_What the task requires_. Locate, in the data below, the line that contains "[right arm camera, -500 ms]" and the line that contains "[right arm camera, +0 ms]"; reproduce exactly those two lines and every line between them, nothing more.

_Raw data_.

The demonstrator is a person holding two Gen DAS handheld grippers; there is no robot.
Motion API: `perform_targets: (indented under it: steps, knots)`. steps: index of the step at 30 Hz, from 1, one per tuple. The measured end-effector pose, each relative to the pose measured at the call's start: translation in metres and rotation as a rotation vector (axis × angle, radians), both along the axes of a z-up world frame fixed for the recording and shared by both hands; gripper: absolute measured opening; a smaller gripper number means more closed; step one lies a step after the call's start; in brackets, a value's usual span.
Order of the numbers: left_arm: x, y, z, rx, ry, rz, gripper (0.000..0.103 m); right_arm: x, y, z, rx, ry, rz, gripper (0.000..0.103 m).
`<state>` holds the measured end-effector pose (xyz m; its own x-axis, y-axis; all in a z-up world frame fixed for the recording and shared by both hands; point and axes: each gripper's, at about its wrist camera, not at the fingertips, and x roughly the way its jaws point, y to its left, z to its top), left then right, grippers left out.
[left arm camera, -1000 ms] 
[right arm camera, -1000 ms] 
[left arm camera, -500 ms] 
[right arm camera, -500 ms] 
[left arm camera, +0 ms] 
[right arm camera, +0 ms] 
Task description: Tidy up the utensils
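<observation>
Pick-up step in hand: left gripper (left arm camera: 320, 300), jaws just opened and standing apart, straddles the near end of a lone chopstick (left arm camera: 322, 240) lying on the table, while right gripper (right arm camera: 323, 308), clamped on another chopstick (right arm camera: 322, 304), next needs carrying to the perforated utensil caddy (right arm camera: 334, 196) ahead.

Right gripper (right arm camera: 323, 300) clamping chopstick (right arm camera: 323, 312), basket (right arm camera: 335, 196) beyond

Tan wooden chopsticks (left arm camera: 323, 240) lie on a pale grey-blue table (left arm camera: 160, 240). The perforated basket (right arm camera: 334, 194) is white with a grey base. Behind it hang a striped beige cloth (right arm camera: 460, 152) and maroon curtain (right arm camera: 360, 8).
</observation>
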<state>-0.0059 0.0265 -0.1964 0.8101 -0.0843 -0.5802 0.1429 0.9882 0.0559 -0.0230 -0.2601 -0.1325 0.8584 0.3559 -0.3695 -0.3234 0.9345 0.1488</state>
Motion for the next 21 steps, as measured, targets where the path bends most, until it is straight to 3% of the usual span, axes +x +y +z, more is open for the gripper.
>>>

_Written reply_.
[right arm camera, -500 ms] 
[left arm camera, +0 ms] 
[right arm camera, +0 ms] 

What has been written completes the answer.